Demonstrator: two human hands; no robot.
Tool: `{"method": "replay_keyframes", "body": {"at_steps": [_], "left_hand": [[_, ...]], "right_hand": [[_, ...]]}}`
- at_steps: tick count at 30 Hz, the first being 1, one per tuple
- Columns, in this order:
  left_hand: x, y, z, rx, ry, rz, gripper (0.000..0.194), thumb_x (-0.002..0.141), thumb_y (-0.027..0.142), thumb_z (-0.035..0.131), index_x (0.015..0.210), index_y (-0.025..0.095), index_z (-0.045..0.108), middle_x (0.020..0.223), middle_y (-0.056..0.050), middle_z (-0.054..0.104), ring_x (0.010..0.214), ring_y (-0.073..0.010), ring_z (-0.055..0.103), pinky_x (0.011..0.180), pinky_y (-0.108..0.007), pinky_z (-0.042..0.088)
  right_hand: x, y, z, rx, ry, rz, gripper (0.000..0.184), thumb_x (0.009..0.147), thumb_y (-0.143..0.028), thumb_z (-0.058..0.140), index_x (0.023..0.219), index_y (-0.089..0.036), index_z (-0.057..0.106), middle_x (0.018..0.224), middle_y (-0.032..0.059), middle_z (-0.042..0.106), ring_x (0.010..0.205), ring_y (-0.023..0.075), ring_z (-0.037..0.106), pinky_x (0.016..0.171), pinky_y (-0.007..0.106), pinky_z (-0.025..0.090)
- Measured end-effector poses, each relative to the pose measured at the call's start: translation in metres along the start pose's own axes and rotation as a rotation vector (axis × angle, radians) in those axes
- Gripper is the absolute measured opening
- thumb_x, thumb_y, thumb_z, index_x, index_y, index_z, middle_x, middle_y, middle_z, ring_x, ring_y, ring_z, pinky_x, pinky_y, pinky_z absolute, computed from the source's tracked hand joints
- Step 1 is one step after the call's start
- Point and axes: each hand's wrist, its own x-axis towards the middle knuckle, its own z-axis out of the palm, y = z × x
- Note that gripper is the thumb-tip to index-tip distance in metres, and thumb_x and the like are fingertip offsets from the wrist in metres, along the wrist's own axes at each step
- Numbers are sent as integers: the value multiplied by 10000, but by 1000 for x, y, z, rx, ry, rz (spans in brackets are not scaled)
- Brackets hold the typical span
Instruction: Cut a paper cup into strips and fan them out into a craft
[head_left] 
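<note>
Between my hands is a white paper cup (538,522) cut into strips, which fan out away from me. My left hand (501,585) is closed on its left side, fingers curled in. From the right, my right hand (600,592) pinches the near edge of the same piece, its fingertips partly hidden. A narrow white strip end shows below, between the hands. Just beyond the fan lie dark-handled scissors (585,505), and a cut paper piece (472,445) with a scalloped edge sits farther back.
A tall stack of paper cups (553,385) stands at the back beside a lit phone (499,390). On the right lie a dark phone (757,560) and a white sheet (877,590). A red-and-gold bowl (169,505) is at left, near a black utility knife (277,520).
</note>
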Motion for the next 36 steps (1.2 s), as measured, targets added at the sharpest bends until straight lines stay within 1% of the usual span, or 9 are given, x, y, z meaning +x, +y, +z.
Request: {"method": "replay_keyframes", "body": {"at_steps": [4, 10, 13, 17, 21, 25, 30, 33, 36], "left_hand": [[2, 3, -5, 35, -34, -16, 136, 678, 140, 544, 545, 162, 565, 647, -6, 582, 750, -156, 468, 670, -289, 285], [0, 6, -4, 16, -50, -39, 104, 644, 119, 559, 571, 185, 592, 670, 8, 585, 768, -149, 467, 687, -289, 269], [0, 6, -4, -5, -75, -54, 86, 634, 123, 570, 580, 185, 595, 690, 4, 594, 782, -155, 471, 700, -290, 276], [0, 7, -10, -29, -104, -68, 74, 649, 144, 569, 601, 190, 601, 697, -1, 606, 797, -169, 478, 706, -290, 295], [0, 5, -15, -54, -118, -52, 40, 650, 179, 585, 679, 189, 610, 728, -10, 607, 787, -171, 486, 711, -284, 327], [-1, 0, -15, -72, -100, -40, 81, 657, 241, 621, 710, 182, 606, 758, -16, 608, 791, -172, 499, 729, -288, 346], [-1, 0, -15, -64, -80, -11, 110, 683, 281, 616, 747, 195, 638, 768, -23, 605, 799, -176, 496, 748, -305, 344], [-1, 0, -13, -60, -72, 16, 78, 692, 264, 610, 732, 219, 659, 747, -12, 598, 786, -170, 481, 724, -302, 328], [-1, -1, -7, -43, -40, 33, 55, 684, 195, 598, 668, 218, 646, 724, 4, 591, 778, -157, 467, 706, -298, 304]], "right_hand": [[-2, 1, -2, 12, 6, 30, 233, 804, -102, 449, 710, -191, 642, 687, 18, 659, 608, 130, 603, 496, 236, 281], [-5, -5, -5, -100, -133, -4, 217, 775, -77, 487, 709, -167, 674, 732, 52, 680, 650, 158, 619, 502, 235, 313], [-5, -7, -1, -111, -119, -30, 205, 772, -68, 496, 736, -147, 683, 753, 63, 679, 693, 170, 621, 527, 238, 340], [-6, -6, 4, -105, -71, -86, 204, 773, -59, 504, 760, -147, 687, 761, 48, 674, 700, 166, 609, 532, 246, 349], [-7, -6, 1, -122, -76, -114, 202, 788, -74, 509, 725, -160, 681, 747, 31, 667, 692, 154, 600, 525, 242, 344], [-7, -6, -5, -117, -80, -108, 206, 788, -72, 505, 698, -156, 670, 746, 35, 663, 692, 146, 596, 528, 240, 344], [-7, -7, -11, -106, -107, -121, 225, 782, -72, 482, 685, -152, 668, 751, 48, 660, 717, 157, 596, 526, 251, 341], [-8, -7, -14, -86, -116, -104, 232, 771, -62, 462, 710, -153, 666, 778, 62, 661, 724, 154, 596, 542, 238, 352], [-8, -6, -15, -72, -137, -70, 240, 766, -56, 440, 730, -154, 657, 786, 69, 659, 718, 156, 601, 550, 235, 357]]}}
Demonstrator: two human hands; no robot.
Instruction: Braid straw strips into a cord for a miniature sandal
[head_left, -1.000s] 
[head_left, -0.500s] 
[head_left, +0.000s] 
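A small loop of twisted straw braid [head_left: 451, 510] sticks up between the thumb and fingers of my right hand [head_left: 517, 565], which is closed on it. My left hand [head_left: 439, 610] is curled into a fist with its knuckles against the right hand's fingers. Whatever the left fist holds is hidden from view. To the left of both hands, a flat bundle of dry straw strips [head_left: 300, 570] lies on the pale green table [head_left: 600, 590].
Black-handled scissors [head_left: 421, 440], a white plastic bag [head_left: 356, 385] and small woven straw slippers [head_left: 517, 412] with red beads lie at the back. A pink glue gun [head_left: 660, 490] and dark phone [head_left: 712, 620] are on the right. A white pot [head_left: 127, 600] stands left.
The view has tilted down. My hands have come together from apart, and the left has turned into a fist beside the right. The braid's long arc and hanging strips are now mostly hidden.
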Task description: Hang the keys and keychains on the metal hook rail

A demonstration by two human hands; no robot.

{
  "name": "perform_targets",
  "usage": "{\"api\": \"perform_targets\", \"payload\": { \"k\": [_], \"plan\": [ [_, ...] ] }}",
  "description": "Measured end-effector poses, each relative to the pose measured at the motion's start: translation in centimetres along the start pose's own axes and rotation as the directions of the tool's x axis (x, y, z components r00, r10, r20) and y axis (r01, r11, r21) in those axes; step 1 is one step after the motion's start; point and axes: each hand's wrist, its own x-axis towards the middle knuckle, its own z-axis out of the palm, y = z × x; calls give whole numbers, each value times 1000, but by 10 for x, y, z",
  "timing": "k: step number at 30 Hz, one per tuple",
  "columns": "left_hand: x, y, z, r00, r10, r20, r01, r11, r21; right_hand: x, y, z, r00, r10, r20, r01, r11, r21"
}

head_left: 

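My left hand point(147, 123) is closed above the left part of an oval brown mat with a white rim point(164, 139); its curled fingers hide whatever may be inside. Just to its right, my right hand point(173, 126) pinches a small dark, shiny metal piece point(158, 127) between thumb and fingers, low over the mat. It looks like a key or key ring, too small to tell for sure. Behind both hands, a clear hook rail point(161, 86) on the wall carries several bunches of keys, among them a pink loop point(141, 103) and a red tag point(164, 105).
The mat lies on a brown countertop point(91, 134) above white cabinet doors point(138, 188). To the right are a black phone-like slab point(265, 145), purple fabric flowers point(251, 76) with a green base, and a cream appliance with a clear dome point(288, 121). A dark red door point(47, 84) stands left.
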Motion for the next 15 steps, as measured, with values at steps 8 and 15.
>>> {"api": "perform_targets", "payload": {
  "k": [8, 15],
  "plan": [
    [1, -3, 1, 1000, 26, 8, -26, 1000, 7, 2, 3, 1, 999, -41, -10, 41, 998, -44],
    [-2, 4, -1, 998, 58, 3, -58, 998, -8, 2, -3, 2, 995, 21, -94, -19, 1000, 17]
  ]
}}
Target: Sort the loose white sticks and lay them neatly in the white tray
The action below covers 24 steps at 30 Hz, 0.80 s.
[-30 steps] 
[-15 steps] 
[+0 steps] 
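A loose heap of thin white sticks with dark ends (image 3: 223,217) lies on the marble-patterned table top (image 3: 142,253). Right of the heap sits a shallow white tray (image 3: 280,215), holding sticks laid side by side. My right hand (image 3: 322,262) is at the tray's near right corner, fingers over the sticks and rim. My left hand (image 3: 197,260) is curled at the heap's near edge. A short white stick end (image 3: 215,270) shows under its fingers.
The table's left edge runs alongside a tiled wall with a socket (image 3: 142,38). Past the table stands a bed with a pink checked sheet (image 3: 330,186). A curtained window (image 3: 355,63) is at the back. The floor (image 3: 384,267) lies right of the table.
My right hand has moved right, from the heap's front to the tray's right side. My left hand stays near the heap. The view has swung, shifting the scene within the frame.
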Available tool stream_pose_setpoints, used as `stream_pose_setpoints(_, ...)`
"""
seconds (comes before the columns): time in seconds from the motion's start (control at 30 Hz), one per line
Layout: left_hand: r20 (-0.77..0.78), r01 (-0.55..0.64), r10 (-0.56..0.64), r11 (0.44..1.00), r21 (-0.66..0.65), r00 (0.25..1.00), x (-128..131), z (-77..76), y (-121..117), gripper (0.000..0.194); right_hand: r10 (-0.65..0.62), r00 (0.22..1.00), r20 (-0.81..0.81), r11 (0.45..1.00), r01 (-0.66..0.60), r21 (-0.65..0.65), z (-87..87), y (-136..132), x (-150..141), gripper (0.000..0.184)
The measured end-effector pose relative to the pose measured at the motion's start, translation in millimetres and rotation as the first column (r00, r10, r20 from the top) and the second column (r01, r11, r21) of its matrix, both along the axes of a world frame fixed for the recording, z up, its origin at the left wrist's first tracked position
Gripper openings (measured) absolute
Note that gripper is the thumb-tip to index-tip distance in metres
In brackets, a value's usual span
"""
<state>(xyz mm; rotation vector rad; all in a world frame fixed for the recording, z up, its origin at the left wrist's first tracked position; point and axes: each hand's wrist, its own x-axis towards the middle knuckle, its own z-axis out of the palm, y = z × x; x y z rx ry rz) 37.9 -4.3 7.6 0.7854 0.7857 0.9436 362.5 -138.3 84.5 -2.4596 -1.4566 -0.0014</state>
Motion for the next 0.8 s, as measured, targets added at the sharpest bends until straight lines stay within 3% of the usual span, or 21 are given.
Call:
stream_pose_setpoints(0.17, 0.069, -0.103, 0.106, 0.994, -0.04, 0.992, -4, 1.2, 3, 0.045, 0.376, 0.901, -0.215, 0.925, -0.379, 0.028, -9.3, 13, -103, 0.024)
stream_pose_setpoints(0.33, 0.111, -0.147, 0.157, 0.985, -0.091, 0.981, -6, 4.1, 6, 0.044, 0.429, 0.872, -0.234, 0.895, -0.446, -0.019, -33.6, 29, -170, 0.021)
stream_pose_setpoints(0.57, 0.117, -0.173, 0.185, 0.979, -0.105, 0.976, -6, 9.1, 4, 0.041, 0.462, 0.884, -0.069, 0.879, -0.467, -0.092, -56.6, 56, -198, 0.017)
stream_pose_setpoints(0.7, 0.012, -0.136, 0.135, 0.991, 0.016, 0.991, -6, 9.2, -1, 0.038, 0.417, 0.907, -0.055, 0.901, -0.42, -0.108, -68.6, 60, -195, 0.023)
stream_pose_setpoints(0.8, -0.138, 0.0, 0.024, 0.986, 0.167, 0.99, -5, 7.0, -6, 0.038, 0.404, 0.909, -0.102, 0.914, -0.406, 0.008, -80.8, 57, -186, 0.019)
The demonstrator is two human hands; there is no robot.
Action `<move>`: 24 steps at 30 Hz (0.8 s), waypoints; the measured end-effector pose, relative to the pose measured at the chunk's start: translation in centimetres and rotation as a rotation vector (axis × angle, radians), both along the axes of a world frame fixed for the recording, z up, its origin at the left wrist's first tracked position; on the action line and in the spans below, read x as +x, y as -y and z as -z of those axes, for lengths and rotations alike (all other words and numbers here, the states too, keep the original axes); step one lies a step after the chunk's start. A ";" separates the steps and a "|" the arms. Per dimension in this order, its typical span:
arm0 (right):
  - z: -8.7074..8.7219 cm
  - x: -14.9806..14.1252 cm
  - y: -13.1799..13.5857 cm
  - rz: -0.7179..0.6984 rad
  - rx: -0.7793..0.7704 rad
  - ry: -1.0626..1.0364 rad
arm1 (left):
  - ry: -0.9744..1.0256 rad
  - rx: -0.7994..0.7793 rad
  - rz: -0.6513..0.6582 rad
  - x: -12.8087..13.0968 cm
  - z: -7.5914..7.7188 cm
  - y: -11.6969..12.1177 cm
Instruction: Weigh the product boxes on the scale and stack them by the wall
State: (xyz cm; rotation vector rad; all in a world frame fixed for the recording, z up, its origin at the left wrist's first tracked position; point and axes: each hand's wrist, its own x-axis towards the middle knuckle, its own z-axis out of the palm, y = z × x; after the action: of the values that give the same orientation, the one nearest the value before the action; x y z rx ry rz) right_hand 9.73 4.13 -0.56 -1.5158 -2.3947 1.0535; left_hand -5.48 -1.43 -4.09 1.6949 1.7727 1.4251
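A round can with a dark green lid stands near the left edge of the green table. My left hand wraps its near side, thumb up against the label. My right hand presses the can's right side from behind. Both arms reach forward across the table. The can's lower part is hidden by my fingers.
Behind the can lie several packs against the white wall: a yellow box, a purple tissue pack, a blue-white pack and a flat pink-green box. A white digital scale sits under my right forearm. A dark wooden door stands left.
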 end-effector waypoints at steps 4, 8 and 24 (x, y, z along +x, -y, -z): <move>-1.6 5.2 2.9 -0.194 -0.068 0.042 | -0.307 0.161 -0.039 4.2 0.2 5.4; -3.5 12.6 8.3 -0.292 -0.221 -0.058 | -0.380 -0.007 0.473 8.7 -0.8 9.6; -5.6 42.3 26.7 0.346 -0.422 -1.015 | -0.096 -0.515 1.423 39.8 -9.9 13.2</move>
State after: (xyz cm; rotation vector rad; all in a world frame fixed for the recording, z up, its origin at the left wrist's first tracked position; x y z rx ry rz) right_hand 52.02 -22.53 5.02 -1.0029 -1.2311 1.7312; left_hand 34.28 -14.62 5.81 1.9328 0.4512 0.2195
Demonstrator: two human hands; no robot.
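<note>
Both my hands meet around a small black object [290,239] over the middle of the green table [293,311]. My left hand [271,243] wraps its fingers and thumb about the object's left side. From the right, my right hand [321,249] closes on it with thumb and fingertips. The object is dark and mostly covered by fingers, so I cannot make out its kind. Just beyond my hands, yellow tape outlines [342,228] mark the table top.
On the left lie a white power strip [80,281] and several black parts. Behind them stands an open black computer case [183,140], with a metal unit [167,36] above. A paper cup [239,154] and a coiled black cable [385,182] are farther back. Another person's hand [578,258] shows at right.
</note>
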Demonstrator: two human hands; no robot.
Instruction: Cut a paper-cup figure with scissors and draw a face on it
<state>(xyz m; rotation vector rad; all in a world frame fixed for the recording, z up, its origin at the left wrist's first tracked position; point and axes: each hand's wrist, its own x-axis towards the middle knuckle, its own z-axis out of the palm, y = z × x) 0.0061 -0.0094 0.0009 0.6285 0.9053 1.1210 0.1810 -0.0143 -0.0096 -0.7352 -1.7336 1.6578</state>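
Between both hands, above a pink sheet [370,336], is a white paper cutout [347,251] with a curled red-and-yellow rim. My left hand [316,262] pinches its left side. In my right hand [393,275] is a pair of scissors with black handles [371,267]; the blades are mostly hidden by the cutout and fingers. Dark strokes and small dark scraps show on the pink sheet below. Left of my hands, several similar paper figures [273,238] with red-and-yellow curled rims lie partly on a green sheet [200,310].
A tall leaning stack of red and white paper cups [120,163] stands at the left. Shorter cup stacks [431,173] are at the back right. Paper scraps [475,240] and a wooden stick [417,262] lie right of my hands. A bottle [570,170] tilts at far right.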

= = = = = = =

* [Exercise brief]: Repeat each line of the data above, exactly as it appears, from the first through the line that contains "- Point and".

* [Response area]:
Demonstrator: two human hands; no robot.
Tool: `{"method": "replay_keyframes", "body": {"at_steps": [_], "left_hand": [[_, ...]], "right_hand": [[_, ...]]}}`
- at_steps: tick count at 30 Hz, the first being 1, one per tuple
- Columns, in this order:
  left_hand: x, y, z, rx, ry, rz, gripper (0.000..0.194), thumb_x (-0.002..0.141), thumb_y (-0.027..0.142), thumb_z (-0.035..0.131), index_x (0.015..0.210), index_y (-0.025..0.095), index_z (-0.045..0.108), middle_x (0.020..0.223), middle_y (-0.056..0.050), middle_z (-0.054..0.104), ring_x (0.010..0.214), ring_y (-0.073..0.010), ring_z (-0.055..0.103), pinky_x (0.011..0.180), pinky_y (-0.108..0.007), pinky_z (-0.042..0.088)
  right_hand: x, y, z, rx, ry, rz, gripper (0.000..0.184), thumb_x (0.009..0.147), thumb_y (-0.143..0.028), thumb_z (-0.058..0.140), index_x (0.023..0.219), index_y (-0.089..0.036), index_z (-0.057..0.106), middle_x (0.018..0.224), middle_y (-0.032..0.059), middle_z (-0.042..0.106), ring_x (0.010..0.205), ring_y (-0.023..0.075), ring_z (-0.037..0.106), pinky_x (0.016..0.171), pinky_y (-0.007..0.106), pinky_z (-0.025..0.090)
- Measured end-effector poses, each relative to the pose measured at the call's start: translation in metres along the start pose's own axes and rotation as a rotation vector (axis × angle, radians) in those axes
- Gripper is the absolute measured opening
- thumb_x, thumb_y, thumb_z, index_x, index_y, index_z, middle_x, middle_y, middle_z, ring_x, ring_y, ring_z, pinky_x, pinky_y, pinky_z absolute, computed from the source's tracked hand joints
- Step 1 is one step after the call's start
- Point and axes: each hand's wrist, its own x-axis towards the middle knuckle, its own z-axis out of the palm, y = z × x

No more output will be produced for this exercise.